68 antropólogo argentino
Foto Maria Alzamora

El sábado oí hablar de un antropólogo argentino, aventurero y seductor, que abandonó Buenos Aires en busca de unas tribus perdidas que tenían unas costumbres muy curiosas, allá por el Norte. He olvidado cuales eran y es una verdadera lástima, porque me interesaron mucho cuando las oí. Sé que por aquella época anduvo también por la hacienda de su familia, uno de estos “campitos” de la Pampa que suelen tener una extensión equiparable a la provincia de Ciudad Real. En ésta, o en otra parecida, vivía una parienta suya, apodada en la región “La Señorita” (nunca se casó), que moraba en una inmensa casa destartalada, toda ella desajustada, con algo parecido al Síndrome de Diógenes, que resolvía hábilmente cambiando de habitación cuando la que ocupaba perdía la cédula de habitabilidad. Como la casa era enorme la solución le duró una vida.

El tipo podía vivir de cualquier manera. Era capaz de sobrevivir en la naturaleza con condiciones adversas; resistía el frío y sabía como combatir el calor, pero cuando habitaba la hacienda familiar se vestía impecablemente cada noche para cenar, aunque lo hiciera solo. Aunque viviera solo.

Lo hacía para no dejarse llevar, para no enloquecer como La Señorita, para mantener un lazo de unión con una civilización a la que, a pesar de todo, pertenecía.

Entendí entonces por qué, hace cien o ciento cincuenta años, repetían este mismo ritual los ingleses destacados en los lugares más remotos del Imperio. Hasta entonces, cuando en mi juventud leía los relatos de Somerset Maugham, pensaba que era cosa de su ADN, que los británicos son así de raros. Gracias al relato del antropólogo argentino comprendí que era un gesto marcado por el instinto de supervivencia.

Con los años la dejadez acabó por imponerse, los ritos se abandonaron lenta, inexorablemente, a pesar de un matrimonio con descendencia y una carrera académica que podría haber sido sólida, porque era inteligente y sabía enseñar. Las salidas al exterior, esto que los reporteros y los profesionales de la ayuda humanitaria llaman “estar en el terreno”, se multiplicaron, porque lo que interesaba de verdad al antropólogo argentino, aventurero y seductor, ahora también alcohólico, era caminar y no llegar a ningún destino.

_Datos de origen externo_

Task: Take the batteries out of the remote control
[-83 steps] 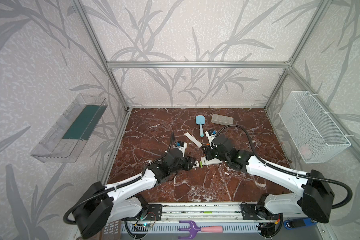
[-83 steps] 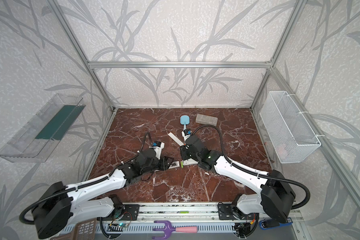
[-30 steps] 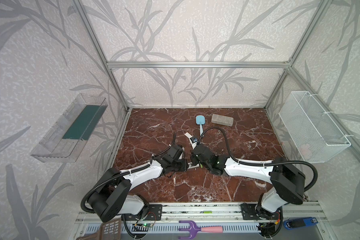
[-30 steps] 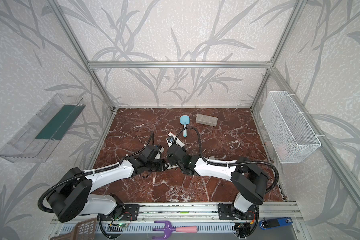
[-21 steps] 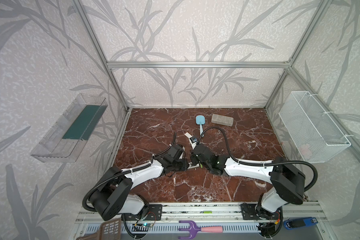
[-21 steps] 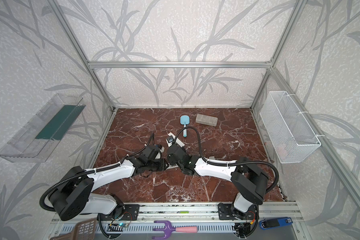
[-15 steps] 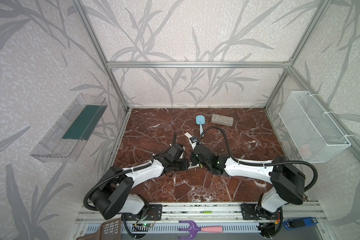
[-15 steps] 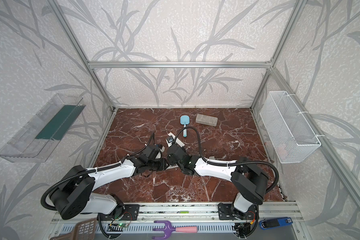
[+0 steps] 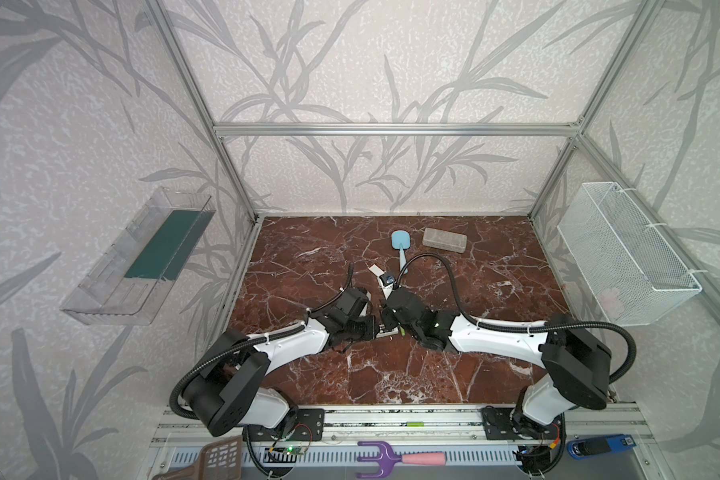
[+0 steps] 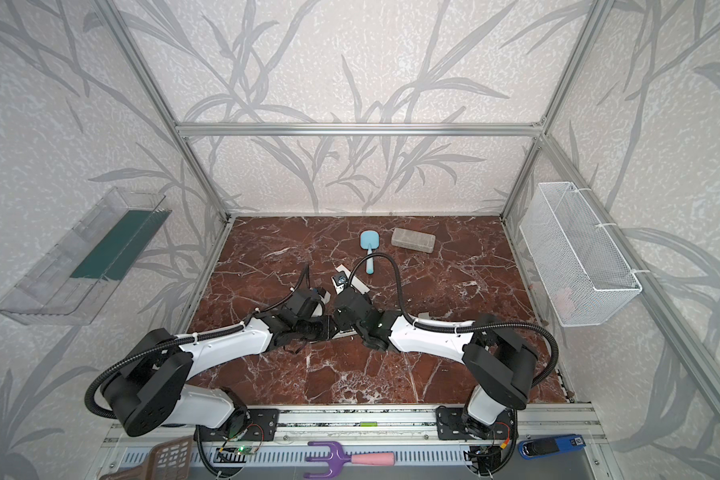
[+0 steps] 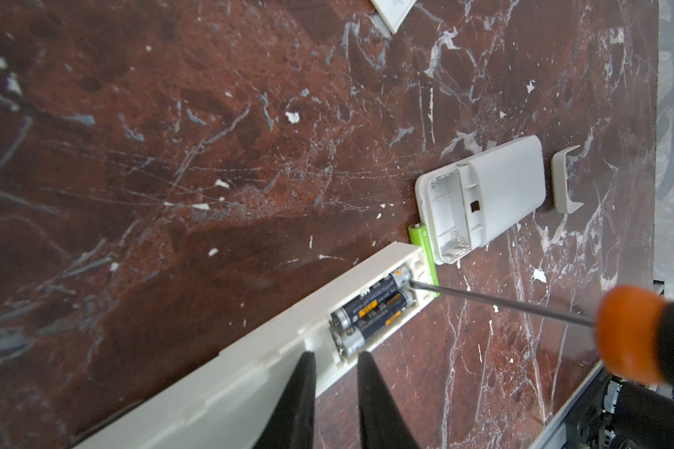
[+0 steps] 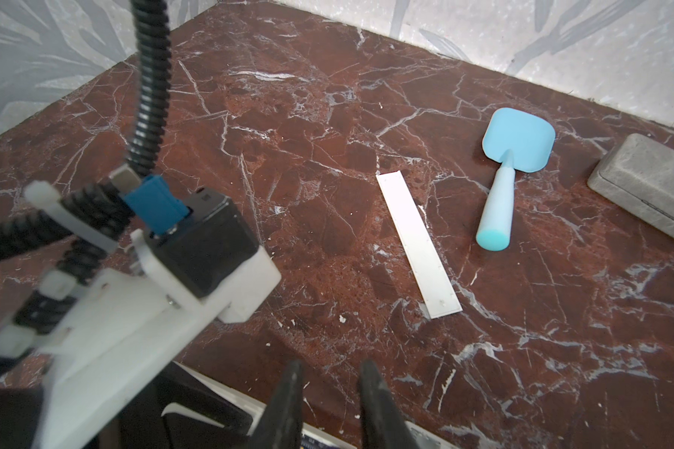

Sus pasos se perdieron (es un decir, hasta este punto llegó el relato que nos hizo su hermano en Ordis, cenando, mientras la comida se enfriaba en el plato para no perdernos detalle) por la provincia de Formosa, en la frontera con Paraguay, donde busca las raíces de unas costumbres atávicas con el secreto anhelo de hacerlas suyas y, de esta manera, encontrarse por fin a sí mismo.

Todos los ritos iniciáticos tienen un ingrediente químico que les resulta imprescindible, como el peyote para el Don Juan de Castanera. Él parece que encontró en el bourbon un remedio eficaz, porque sabe (ya hemos dicho que era inteligente) que al final del camino hay más preguntas que respuestas.